Under-Secretary-General for OIOS
- In office 24 April 2000 – 23 April 2005
- Preceded by: Karl Theodor Paschke
- Succeeded by: Inga-Britt Ahlenius

= Dileep Nair =

Singaporean diplomat

Dileep Nair is a Singaporean diplomat and bureaucrat, who was the United Nations Under-Secretary-General for Internal Oversight Services and head of the United Nations Office of Internal Oversight Services. In that capacity, he oversaw investigations of wrongdoings related to the United Nations in a range of countries including within the headquarters. The Oil-for-food scandal was initially investigated by Dileep Nair's office before turning it over to the investigating body headed by former United States Federal Reserve Chairman, Paul Volcker.

== Education ==
Nair completed a bachelor's degree in mechanical engineering from McGill University in Montreal in 1973. From 1974, he worked in Singapore's Housing and Development Board. And in 1979, he joined the Administrative Service, working in the Ministry of Finance. During his time in the finance ministry, he earned a master's degree in public administration from Harvard Kennedy School at Harvard University in the United States.

== Career ==
In 1986, Nair rose to the post of Deputy Secretary at the Ministry of Trade and Industry where he was involved in the Uruguay Round of General Agreement on Tariffs and Trade (GATT) negotiations, as well as with the Association of Southeast Asian Nations (ASEAN). From 1989 to 1997, Nair was Singapore's Deputy Secretary at the Ministry of Defence. In 1997, he left the civil service to become the CEO of the Post Office Savings Bank of Singapore; the bank was acquired in 1998 by the Development Bank of Singapore and Nair stayed on as DBS's Managing Director.

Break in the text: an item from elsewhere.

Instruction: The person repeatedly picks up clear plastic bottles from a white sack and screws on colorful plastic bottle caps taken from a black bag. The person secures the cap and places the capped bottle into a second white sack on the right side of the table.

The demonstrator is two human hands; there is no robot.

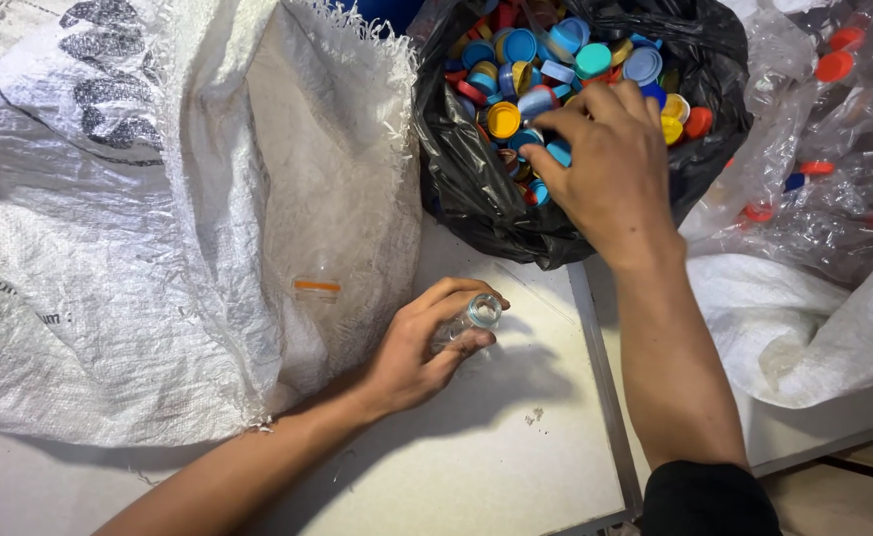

Nair was appointed to a five-year term as United Nations Under-Secretary-General for Internal Oversight Services on 24 April 2000, succeeding Karl Paschke in that position. In 2000, he wanted to determine vulnerability of the United Nations' Oil-for-Food Programme for Iraq. Benon Sevan, the head of the programme, along with UN Deputy Secretary-General Louise Frechette, rejected any such investigation, claiming that it would be too expensive to be worthwhile.

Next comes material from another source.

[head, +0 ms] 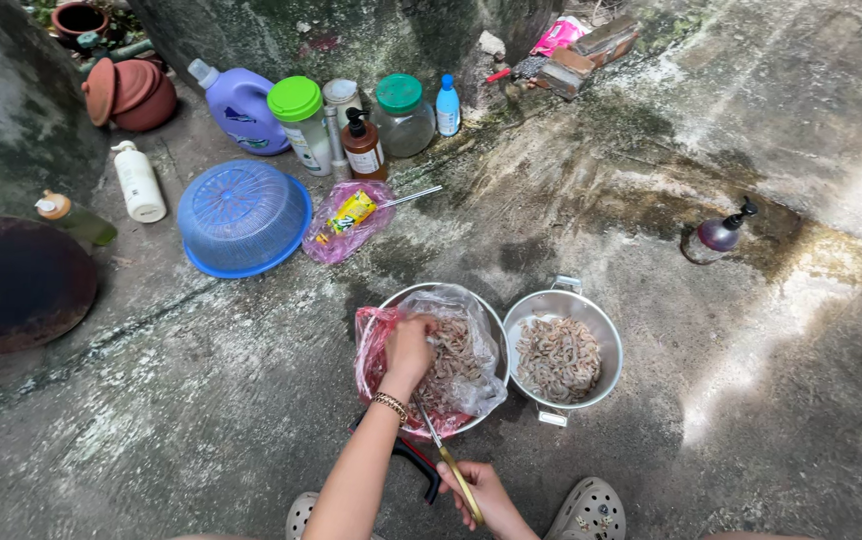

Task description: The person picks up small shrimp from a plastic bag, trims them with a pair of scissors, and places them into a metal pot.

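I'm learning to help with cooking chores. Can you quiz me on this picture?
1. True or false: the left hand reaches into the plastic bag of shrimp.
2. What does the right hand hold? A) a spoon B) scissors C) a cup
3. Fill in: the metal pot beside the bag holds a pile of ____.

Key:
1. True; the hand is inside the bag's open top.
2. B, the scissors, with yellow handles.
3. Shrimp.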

He was appointed the Singapore Consul General in the emirate of Dubai in August 2005 and served there for 6 years. In June 2011, Nair was appointed as the Singapore Ambassador to Laos and was posted in Vientiane. After completing his term in 2013, Nair was appointed as Singapore's High Commissioner to Ghana, residing in Singapore. Nair completed his term in 2017. Nair is currently an Independent Director on three public listed companies in Singapore: Keppel Data Centre REIT, Thakral Corporation, and Singapore Reinsurance. Nair is also on the board of the Agri-Food & Veterinary Authority of Singapore and the Health Sciences Authority of Singapore.

== Controversy ==
In 2004, Nair was investigated for unspecified internal accusations of graft and sexual harassment against female staff. Nair relinquished his post upon expiration of his five-year contract and returned to his native Singapore on 23 April 2005. Subsequently, in May 2006, Secretary General Kofi Annan sent a letter to Nair clearing him again of all the allegations from the staff union and expressed regret at the extended period of unnecessary and unmerited public innuendo that Nair had been subjected to.